Desayunos europeos: Tomaré lo mismo que Obama

Artículo publicado el 2 de Octubre de 2009
Artículo publicado el 2 de Octubre de 2009
¿Qué quiso decir Hart Bochner en Jungla de cristal (1988) cuando pronunció las inmortales palabras “guapa, yo cierro tratos de millones de dólares en el desayuno. Podré manejar a estos chapuceros. Eh, ¿hablas sprechen?” Quizá no lo sabremos nunca, pero lo que es innegable es que los desayunos juegan su papel en la política europea

La noche en que Barack Obama inició su carrera como presidente de los Estados Unidos, Silvio Berlusconi estaba ocupado en la menos elevada tarea de servirle el desayuno a su acompañante Patrizia D’Addario. Esta le grabó mientras le preguntaba si prefería té o café. Aquel fue un momento importante en la carrera de Silvio, así como en la de Obama. Por su parte, Patrizia causó tal impresión al primer ministro italiano que no tardó en proponerla como candidata a las elecciones locales algo más tarde.

Un desayuno alemán juguetón

Por su parte, Angela Merkel, de vida más recatada, aún encontraba tiempo para prepararle el desayuno a su marido en 2006. Al menos eso es lo que declaró entonces en una entrevista para el tabloide alemán Bild: “Bueno, el desayuno que preparo para ambos sigue siendo el mismo”.

Mientras tanto, el extravagante festín matutino que Putin sirvió a Obama en julio de 2009 fue una manera de combatir el desfase horario del americano. La prensa lo denominó “un desayuno tradicional ruso” y el rico banquete consistió en esturión ahumado, crepes, huevos con caviar y codorniz al horno, seguido de helado con salsa de cereza. Lo más complicado de todo fue el té. El agua se calentó en un samovar, una especie de tetera tradicional, mientras una camarera ataviada de arriba abajo con el traje nacional atizaba el carbón con una bota de cuero. Parece un ritual complicado para hacerlo bien a primera hora de la mañana.

La asociación del primer ministro británico, Gordon Brown, con la primera comida del día es menos afortunada. Periódicos como The Telegraph, The Mirror y el Daily Mail han denominado algún aspecto de su mandato como “el desayuno de un perro”. Al igual que el propio Brown, la expresión viene de Glasgow. Significa un completo desastre y quizá provenga de las tortillas preparadas para el desayuno que, en caso de estropearlas, se dan al perro para que este las coma. 
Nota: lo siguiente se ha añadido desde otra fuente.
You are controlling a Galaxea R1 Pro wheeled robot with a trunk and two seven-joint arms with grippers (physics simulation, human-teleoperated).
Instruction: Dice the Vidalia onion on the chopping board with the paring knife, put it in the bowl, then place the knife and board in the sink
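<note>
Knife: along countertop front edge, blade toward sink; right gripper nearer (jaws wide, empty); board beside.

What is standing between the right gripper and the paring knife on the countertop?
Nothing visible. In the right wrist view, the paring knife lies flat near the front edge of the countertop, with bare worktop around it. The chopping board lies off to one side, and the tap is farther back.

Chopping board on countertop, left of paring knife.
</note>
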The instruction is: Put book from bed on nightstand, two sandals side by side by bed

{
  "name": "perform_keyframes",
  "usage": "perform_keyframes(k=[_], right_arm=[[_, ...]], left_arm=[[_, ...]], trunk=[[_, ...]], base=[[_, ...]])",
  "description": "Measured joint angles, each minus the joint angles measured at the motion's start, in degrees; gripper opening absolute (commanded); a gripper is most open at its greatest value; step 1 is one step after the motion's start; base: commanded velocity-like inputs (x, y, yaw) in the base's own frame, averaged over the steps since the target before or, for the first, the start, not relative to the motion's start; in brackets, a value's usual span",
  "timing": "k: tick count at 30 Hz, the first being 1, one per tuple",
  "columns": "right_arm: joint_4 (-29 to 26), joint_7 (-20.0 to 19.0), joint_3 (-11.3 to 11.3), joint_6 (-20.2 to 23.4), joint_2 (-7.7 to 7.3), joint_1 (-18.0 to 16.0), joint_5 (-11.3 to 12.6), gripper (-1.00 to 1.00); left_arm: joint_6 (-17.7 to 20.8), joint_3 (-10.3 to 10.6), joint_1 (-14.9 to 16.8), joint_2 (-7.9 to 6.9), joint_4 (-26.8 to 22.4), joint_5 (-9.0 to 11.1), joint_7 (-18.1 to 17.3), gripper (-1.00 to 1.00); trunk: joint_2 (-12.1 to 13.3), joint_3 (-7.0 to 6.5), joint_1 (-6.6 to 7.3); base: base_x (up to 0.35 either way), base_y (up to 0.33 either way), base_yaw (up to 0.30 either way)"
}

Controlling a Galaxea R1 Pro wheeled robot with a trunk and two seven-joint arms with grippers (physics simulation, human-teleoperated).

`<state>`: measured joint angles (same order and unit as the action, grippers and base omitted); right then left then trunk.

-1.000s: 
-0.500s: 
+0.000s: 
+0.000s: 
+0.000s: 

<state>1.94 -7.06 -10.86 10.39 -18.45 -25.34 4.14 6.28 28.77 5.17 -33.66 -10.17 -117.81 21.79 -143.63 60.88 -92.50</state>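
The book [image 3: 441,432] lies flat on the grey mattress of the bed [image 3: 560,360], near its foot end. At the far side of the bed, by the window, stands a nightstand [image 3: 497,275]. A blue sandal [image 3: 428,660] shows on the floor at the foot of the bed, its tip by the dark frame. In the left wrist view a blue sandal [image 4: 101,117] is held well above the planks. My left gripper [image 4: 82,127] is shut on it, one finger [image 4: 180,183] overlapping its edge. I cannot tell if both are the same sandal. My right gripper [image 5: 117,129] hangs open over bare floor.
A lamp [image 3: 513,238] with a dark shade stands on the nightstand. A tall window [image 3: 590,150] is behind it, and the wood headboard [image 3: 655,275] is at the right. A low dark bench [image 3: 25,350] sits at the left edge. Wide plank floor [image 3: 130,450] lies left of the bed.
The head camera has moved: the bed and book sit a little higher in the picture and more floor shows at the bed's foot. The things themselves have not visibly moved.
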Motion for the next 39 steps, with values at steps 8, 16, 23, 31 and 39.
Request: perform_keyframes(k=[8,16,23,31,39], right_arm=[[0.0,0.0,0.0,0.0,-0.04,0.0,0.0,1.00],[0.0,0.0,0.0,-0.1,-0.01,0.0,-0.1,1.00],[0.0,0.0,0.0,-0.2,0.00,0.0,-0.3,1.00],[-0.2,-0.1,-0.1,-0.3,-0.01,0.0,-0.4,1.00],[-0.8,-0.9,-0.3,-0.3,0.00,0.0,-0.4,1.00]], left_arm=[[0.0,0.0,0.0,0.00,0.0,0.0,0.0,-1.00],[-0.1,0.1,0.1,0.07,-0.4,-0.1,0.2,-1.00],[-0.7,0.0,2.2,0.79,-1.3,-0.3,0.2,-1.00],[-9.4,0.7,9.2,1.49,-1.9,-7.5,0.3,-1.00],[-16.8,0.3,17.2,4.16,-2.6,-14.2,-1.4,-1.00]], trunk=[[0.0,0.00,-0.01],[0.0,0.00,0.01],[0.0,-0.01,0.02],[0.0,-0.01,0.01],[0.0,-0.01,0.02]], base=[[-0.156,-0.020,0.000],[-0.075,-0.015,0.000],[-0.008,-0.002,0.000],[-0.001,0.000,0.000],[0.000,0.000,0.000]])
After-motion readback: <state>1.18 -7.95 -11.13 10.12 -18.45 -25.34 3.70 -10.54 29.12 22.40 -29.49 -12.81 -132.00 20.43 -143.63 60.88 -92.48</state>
los pancakes, un plato nacional en EE UU

El desayuno de Angela Merkel

En Alemania desayuno se dice Frühstück, que literalmente significa ‘pieza o trozo temprano’. Si Merkel se levanta de un humor festivo (quizá se sintió así después de las pasadas elecciones), puede que acompañe su desayuno con una copa de Sekt, vino blanco con burbujas. Este tipo de desayuno se denomina Sektfrühstück. En todo desayuno alemán no pueden faltar Brötchen, panecillos redondos disponibles en muchas variedades que se sirven junto a una taza de té o café, un plato de embutidos (incluidas salchichas, por supuesto) y queso. También son populares el muesli, el yogur y el zumo de frutas. Lo más importante es recordar que los alemanes cocinan sus huevos duros de manera estricta -uno pegajoso con la yema aún líquida, al estilo del francés trompette o del inglés egg and soldiers (que además se acompaña con tostadas) se considera asqueroso.

La receta de los verdaderos panqueques (pancakes)

3 huevos 30 gr. de mantequilla 30 cl. de leche 300 gr. de harina 1/2 bolsita de levadura química 90 gr. De azúcar 1 bolsita de azúcar de vainilla 1 pizca de sal 2 cucharillas de ron, kirsch u otro licor (si os gusta)

En una ensaladera poner la harina, el azúcar, el azúcar de vainilla, la sal, la levadura y hacer un hueco en medio de la mezcla. Separar las claras de las yemas, montar las claras y reblandecer la mantequilla. Añade 150 ml. de leche poco a poco junto a las yemas de huevo para que todo quede bien mezclado y batir con fuerza para evitar los grumos. Una vez la masa sea homogénea, añade removiendo suavemente los otros 150 ml. de leche y de mantequilla fundida y frio para después incorporar delicadamente las claras montadas. Después, verter el alcohol si os apetece hacerlo. Después de esto, tu masa debería estar lista, espesa y aireada. Déjala reposar en la nevera entre 30 y 40 minutos. Después de ese tiempo de espera, ya puedes hacer tus panqueques. 

Calienta y engrasa un poco la sartén con un poco de mantequilla o aceite. Echa pequeño cucharón de masa en la sartén. Cuando hayan aparecido muchas burbujas en la superficie del panqueque, ya podéis darle la vuelta.